The weapon was a 152-mm (6-in) M-1937 howitzer mounted in a large and heavy mantlet on the front superstructure plate and there were roof hatches, one of which had provision for mounting an anti-aircraft machine-gun. This first vehicle was intended for use as much as an anti-armour weapon as a heavy assault weapon, for the Red Army made no differentiation between antitank and other weapons when it came to tactics. The SU-152 relied upon sheer projectile weight and power to defeat enemy armour.
The Soviet Union’s 76.2mm SU76 was adopted in 1943 and was mounted on a T70 tank chassis. Adopted in August of the same year, the 85mm SU85. The SU85 tank destroyer was served by a crew of four, and 2,050 were produced until July of 1944. It had an 85mm Gun D-5S mounted on a T34 tank chassis. Other Soviet self-propelled ordnance fielded by the Soviets in 1943 included the 122m SU122 and the SU152 assault gun. Both pieces were mounted on the Stalin tank chassis, with the SU122 incorporating a 122mm gun and the SU152 the 152.4mm Howitzer ML-205S. Crewed by five men, a total of 704 SU122 assault guns were manufactured in 1943. The SU100 tank-destroyer was adopted in 1944, and approximately 1,675 were manufactured into June of 1945. With a crew of four, it had a 100mm Gun D-10S mounted on a T34 tank chassis. The SU100 had a maximum combat range of 3,281 yards.
The development of a larger assault gun tank destroyer which mounted the 152mm (5.98in) ML-20 gun was a direct reaction to the appearance of the German Tiger tank during fighting near the besieged city of Leningrad in January 1943. During 1942 the Central Design Bureau’s two teams (TsKB-2), led by veteran designer Lieutenant-Colonel Z. Kotin (responsible for the KV tank), had been developing a new heavy tank to replace the increasingly obsolete KV-1. This vehicle was termed KV-13 and was based extensively on the original chassis, but with a new hull and turret.
In late 1943, Kotin’s team’s new design would be the basis for the KV-85 and IS series of heavy tanks that would serve the Red Army to the end of the war. In early 1943 these new designs were still some way from completion, which was unacceptable to the GKO and the Army High Command, who saw the desperate need for quickly deploying an armoured vehicle capable of countering the Tiger. Rising to the occasion in just 25 days from receiving orders to proceed on 4 January 1943, Kotin and L. Troyanov completed two designs for self-propelled gun-tank destroyers.

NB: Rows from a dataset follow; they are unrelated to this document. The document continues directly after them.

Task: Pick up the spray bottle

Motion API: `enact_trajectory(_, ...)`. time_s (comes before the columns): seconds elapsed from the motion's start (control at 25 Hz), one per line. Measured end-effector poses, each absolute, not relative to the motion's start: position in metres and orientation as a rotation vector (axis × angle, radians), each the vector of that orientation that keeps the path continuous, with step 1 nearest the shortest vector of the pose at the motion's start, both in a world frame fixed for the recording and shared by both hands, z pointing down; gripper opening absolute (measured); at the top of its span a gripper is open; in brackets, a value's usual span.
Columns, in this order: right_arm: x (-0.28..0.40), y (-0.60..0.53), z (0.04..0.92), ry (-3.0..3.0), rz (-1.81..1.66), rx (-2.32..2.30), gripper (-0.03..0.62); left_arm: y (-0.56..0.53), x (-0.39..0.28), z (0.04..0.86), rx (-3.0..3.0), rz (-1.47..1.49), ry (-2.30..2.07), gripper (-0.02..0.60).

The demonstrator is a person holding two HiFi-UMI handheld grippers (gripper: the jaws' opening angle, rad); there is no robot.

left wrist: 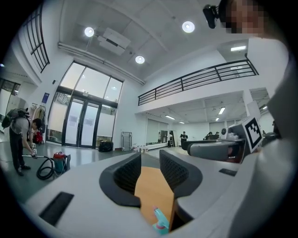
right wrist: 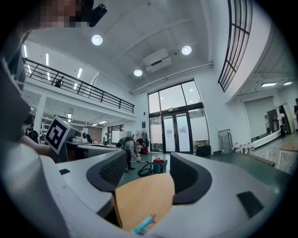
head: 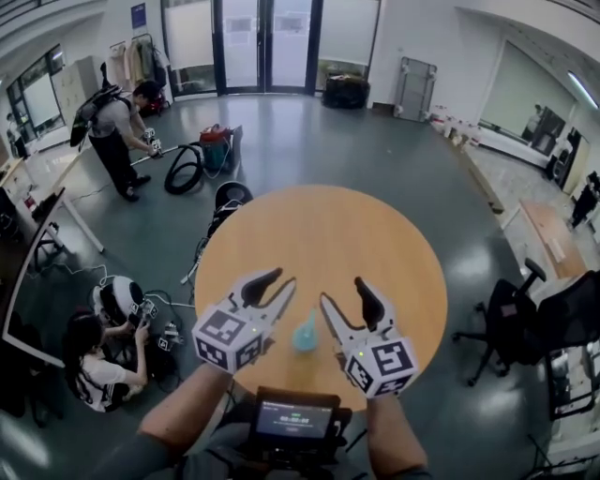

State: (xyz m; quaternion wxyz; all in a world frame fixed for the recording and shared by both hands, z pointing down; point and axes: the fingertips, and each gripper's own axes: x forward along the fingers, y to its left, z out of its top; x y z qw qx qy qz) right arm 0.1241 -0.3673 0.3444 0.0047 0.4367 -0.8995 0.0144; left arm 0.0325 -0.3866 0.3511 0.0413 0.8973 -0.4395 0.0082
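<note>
Small screen [head: 292, 419] nearest, at chest between forearms. Round wooden desk [head: 319, 225] ahead. Left hand-held gripper [head: 277, 283] and right hand-held gripper [head: 342, 292] side by side over desk's near part, both with jaws apart, nothing clamped. Blue-green spray bottle [head: 305, 335] on desk between them, just beside right one.

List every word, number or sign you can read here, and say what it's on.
No text reads clearly.
Device screen: a row of light characters, too blurred to read.
Blue wall sign beside the glass doors: too small to read.
Marker cubes: black-and-white square patterns, no words.
Spray bottle: no label visible.
</note>
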Motion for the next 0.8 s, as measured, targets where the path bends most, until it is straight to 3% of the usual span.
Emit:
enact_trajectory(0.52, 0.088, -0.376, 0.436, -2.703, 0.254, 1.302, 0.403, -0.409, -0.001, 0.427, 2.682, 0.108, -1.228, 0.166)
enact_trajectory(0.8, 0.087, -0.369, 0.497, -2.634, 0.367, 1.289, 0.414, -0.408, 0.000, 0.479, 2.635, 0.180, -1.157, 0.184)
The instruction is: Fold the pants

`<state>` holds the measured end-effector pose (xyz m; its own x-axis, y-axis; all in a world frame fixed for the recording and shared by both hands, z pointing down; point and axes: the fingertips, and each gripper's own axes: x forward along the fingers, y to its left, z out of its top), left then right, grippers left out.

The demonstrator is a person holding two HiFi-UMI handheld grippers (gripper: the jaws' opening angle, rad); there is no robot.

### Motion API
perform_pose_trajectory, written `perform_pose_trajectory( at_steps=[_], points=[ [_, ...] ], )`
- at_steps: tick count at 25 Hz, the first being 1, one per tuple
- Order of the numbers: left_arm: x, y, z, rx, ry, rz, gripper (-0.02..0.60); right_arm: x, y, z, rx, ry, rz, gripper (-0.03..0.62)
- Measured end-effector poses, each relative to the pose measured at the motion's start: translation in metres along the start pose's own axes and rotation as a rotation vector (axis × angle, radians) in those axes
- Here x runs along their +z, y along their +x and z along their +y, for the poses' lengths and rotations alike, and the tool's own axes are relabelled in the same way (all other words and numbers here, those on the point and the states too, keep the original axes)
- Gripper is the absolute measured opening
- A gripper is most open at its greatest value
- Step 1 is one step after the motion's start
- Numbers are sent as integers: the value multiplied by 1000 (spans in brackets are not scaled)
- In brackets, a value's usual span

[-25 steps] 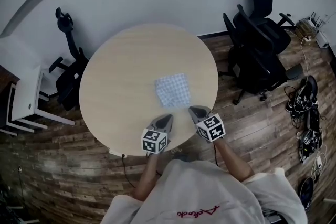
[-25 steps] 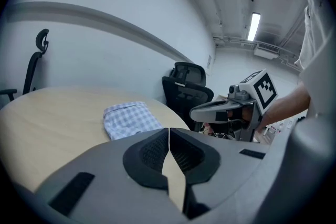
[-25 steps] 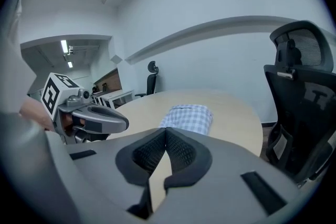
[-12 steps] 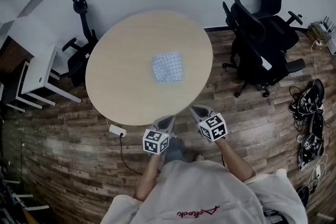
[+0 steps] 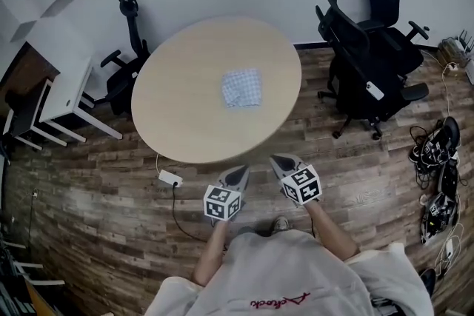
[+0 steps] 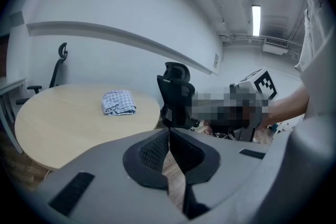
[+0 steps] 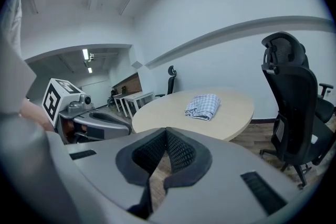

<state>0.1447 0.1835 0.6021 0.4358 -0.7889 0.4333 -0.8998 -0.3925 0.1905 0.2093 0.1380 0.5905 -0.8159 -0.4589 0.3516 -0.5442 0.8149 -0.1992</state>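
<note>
The checked pants (image 5: 242,87) lie folded into a small bundle near the middle of the round wooden table (image 5: 185,122). The bundle also shows in the left gripper view as the pants (image 6: 118,102) and in the right gripper view as the pants (image 7: 203,106). My left gripper (image 5: 241,175) and right gripper (image 5: 280,161) are both shut and empty. They hang side by side over the wooden floor, off the table's near edge and well short of the pants. In the left gripper view my left gripper (image 6: 168,134) has its jaws together; so does my right gripper (image 7: 166,132).
Black office chairs (image 5: 370,55) stand right of the table, another black chair (image 5: 126,48) at its far left. A white desk (image 5: 59,92) is at the left. A power strip (image 5: 169,177) and its cable lie on the floor by the table's near edge. Cables and shoes (image 5: 437,166) clutter the right.
Both grippers have drawn back from over the table's near edge to above the floor. The table and the pants now lie farther off. The pants have not moved on the table.
</note>
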Motion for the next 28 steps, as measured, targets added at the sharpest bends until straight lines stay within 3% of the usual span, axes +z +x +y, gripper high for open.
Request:
perform_pose_trajectory(
  at_steps=[13, 28],
  points=[
    [-50, -96, 2, 26, -44, -35, 35, -28, -21, 82, -34, -7, 18, 29],
    [-92, -176, -15, -23, -16, -59, 35, -58, -55, 173, -101, -21, -8, 29]
  ],
)
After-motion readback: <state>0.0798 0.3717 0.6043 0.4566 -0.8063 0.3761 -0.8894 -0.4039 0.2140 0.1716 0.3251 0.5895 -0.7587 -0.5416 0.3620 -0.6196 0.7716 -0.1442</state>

The KV-12 mounted the massive 203mm (8in) B-4 Model 1931 howitzer, but lacking the range to engage the Tiger’s 88mm (3.46in) gun, the design was rejected. Instead the KV-14, built on a KV-1 ‘s chassis and equipped with the longer-range 152mm (5.98in) ML-20 gun-howitzer, was accepted for production on 14 February 1943 as the SU-152. With a muzzle velocity of 655m/s(2149ft/s), the SU-152’s gun was a formidable weapon, and was capable of penetrating 110mm (4.3in) of armour plate at a distance of 2000m (2187yd). The effectiveness of the gun was diminished by the need for a multi-component round that restricted fire to two shots a minute, while like most Soviet armoured vehicles’, the ability to actually engage targets at stated textbook ranges was restricted by the limited capability of the telescopic sights and quality of the crew. It is, however, important to note that ·in the long term, once the new heavy tanks entered service, the SU-152’s principal role was envisaged as being to serve as infantry support.

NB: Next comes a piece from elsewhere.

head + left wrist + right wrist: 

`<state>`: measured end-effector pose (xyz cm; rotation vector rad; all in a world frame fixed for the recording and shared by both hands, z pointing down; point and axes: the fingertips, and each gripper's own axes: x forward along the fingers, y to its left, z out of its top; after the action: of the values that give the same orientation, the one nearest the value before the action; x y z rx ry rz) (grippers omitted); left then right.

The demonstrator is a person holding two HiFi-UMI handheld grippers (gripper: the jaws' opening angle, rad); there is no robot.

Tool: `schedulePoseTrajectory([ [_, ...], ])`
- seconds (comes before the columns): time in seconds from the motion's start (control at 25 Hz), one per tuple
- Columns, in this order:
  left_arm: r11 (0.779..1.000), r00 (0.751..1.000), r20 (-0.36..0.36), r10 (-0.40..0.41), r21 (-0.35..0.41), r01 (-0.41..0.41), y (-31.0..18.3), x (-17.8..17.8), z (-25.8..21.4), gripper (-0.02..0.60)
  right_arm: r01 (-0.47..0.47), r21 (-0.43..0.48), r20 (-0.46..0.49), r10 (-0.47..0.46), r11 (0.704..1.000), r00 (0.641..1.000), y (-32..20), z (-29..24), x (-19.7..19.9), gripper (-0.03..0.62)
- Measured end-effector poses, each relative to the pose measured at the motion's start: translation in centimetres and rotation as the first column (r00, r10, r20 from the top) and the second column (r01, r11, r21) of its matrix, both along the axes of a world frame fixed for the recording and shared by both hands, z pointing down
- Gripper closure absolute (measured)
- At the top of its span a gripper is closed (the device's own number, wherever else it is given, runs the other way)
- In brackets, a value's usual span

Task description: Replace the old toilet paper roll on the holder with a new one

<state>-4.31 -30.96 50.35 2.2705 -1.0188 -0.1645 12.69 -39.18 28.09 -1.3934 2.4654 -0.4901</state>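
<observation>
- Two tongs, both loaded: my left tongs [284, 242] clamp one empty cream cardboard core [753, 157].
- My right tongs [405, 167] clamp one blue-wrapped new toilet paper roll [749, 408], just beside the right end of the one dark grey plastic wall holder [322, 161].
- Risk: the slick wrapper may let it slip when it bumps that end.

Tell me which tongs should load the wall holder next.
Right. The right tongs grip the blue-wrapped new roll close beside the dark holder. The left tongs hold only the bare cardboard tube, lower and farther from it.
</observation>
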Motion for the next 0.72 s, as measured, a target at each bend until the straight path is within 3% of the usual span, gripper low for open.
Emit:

The first regiment to be equipped with the SU-152 was formed in May 1943 and, like the smaller SU-76i, was rushed to take part in the fighting at Kursk. Only 12 vehicles were available but they later claimed to have killed 12 Tigers and 7 Elephants (a heavily armoured self-propelled gun also making its debut at Kursk). These claims are difficult to substantiate; throughout the war, crews on both sides had a tendency to report any kill as the strongest tank which their opponents possessed in his arsenal. What is clear is that the SU-152 proved devastatingly effective in combat, quickly earning itself the nickname Zvierboy, (Animal Hunter), after its reputed ability to kill the entire German zoo of Tigers, Panthers and Elephants.
As the Red Army began to take the offensive in late 1942 the need for a heavy assault gun began to reassert itself. Development of such a weapon based on the chassis of the KV-1S heavy tank began immediately as the KV-14, and on 14 February 1943 it was accepted for service as the SU-152. Production began in March at Chelyabinsk. The SU-152 proved very popular in service. It’s 152mm HE round could demolish almost any strongpoint, and it could also fire an AP round that could knock out any German rank, although its chances of getting a hit at greater than 500-700 meters were marginal.
In fact, the vehicle proved so useful that when the KV series went out of production the concept was grafted on to the hull of its successor, the IS. A total of 704 units were manufactured.